The report appears thoughtful as it sorts through the varying regulations of oil and gas drilling activity in several states. But this report really is no more than a beginning to analysis. The author has collated related regulations from various states and offered a considered opinion on how Arkansas might change its law, yet the reader gets very little in the way of reasons to agree or disagree with the author. The approach might be described as “here is what I found, this is what I think about it.” Good public policy analysis requires more.
For a simple example, consider the discussion of noise. The report observes that noise is a problem associated with oil and gas development operations, notes that it is not regulated by the federal government or most states (including Arkansas), describes a small number of state or local rules that do apply, then recommends “Arkansas implement a noise standard of 55 decibels during the day and 45 decibels at night.”

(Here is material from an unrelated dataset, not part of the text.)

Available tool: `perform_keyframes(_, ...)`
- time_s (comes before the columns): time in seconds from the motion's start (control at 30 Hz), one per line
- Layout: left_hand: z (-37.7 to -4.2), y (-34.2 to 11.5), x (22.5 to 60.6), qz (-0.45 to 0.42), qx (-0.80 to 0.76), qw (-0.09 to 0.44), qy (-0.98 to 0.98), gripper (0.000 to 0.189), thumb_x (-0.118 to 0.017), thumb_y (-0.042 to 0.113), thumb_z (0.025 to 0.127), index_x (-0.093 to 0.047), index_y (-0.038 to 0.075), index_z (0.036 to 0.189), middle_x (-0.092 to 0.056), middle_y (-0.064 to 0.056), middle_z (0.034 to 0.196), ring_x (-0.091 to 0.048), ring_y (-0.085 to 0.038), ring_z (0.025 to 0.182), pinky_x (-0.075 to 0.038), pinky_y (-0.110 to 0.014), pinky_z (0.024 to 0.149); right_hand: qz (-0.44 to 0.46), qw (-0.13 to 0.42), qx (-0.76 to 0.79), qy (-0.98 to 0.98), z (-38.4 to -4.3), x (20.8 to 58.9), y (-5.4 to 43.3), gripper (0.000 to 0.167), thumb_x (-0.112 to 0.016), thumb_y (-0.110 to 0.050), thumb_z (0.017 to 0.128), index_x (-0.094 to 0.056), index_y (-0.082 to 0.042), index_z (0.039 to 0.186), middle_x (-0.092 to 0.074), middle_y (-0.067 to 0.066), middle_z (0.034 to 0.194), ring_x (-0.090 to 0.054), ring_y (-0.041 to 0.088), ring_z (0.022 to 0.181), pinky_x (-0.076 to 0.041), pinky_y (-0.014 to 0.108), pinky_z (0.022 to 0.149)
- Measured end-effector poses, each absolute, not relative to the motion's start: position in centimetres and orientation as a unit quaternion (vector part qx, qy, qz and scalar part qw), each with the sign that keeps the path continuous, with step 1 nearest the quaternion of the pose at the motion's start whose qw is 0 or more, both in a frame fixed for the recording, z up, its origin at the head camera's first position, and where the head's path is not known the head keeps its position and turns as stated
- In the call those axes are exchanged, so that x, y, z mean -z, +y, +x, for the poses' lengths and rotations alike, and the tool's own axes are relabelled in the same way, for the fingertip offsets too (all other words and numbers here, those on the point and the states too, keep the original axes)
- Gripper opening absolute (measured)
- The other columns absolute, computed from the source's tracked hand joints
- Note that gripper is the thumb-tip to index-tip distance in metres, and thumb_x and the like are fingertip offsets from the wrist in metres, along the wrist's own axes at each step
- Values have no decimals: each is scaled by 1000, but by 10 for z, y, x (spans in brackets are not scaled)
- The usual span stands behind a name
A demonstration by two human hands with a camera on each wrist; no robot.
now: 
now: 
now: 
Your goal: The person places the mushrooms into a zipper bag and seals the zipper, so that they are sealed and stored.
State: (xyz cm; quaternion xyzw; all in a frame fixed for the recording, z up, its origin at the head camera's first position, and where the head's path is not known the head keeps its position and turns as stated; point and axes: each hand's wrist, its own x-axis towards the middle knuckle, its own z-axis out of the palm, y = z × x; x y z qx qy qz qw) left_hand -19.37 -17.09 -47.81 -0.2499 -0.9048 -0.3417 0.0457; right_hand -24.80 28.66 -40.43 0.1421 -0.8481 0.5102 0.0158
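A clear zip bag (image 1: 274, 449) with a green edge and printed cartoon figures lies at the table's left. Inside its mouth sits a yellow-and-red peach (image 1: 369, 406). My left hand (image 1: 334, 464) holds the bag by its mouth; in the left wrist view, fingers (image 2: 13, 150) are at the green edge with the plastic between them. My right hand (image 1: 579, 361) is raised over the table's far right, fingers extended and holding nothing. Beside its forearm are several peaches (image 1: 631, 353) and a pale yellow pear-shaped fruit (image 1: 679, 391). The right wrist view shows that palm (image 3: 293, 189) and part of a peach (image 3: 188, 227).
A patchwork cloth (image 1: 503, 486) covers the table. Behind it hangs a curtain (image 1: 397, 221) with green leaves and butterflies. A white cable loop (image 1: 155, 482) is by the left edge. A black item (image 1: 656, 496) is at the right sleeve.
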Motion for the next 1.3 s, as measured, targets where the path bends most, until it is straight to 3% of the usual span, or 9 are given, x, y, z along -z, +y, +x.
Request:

No explicit consideration of scale or scope of the problem, no discussion of whether the regulations imposed were effective in achieving the intended goals, no indication of whether the associated costs were worth the resulting benefits, if any, no examination of alternative legal or regulatory approaches, and no discussion of what legal responsibility or authority the state may have in this realm. We get the well-considered opinion of the author, but very little in the way of support for that opinion. Other topics are approached the same way.
Public policy decisions typically involve trade-offs, and a good policy analysis will help reveal the trade-offs involved. The report may be a start, but Arkansans will have to do more work before they can fairly assess the proposed recommendations.